这部作品中讲述了博赤剌整个儿入主中原的隐秘过程,说他十岁时因一场意外,得以乔扮成昭翯第一贵族长子长孙童默,在昭翯十五年严密部署,暗插细作在昭翯各重要官位环节之中,后来又利用和其他两大氏族联姻逐步掌控了昭翯政/治走向,为辽国霸昭翯国土奠定坚实的基础。这其中,不乏美男计、不乏杀娇妻弑幼子等恶劣行径。
到后来的诈死并利用一神秘女子从情感方面荼毒、用另一神秘女子从身体方面戕害,才让当时原本可以成为一代明君的昭翯皇帝身心俱伤,神志不清之下误国误民,导致国破家亡。
当然,这其中并非全是谣言,不乏有一部分真相的变解,但是,无论是谁,身为人子都不能接受任何人玷污自己最崇敬和敬仰的父母的。

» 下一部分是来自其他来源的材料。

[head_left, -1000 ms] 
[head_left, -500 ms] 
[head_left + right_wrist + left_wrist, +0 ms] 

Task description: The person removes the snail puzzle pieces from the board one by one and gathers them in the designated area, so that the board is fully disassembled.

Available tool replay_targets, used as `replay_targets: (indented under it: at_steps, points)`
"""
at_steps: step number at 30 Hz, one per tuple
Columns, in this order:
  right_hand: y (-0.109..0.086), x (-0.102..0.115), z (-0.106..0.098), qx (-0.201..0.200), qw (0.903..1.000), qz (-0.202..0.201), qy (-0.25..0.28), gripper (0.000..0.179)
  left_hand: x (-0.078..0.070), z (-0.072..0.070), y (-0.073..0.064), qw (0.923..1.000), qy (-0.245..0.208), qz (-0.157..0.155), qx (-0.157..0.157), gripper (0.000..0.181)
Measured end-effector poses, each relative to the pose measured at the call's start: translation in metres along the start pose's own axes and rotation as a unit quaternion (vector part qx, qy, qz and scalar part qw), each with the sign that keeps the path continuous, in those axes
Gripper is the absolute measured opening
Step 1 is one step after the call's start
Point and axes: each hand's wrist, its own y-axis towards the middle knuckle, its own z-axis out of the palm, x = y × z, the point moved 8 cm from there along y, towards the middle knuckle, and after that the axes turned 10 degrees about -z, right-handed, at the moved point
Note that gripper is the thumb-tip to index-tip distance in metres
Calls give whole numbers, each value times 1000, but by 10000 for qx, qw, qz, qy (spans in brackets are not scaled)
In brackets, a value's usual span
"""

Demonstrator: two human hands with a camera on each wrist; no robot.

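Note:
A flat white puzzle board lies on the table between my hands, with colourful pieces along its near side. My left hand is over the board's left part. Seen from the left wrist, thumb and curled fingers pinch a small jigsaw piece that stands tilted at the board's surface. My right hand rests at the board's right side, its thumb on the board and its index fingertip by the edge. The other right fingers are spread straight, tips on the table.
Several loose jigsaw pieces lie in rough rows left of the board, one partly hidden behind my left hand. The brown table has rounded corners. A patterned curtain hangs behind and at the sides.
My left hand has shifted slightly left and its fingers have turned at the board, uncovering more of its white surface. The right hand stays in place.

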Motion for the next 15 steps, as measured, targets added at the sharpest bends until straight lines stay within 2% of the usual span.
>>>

无论是在辽国建国之初,还是在新辽刚刚入主中原的那段时间,博赤剌都为之呕心沥血。一方面,他想建立一个人人平等享受民主自由的理想国度,另一方面,他也深知这其实是个遥远的梦想,并非能在他的任期内便可完成的,要依靠一代一代传承、发扬、完善才能达到。
而目前新辽面临最棘手的问题却是,要如何平衡被昭翯成为异族的阿齐族和昭翯汉人之间的和睦相处状态,尤其是在朝堂之上。
虽然有一部分昭翯朝臣是臣服了辽国肯为国效力的,但是大部分人只是被博赤剌的个人能力和伟大的理想所感染,实际上并不怎么认可作为异族的阿齐族的理念,而且生活习惯也差距甚大。
其实,博赤剌也觉得自己的理念提出的有些超越一些民族的发展阶段。那个梦想的自由国度,即使在一些昭翯思想比较先进的人那里都觉得不可思议,更何况还是刚刚摆脱了以游牧为主的阿齐族。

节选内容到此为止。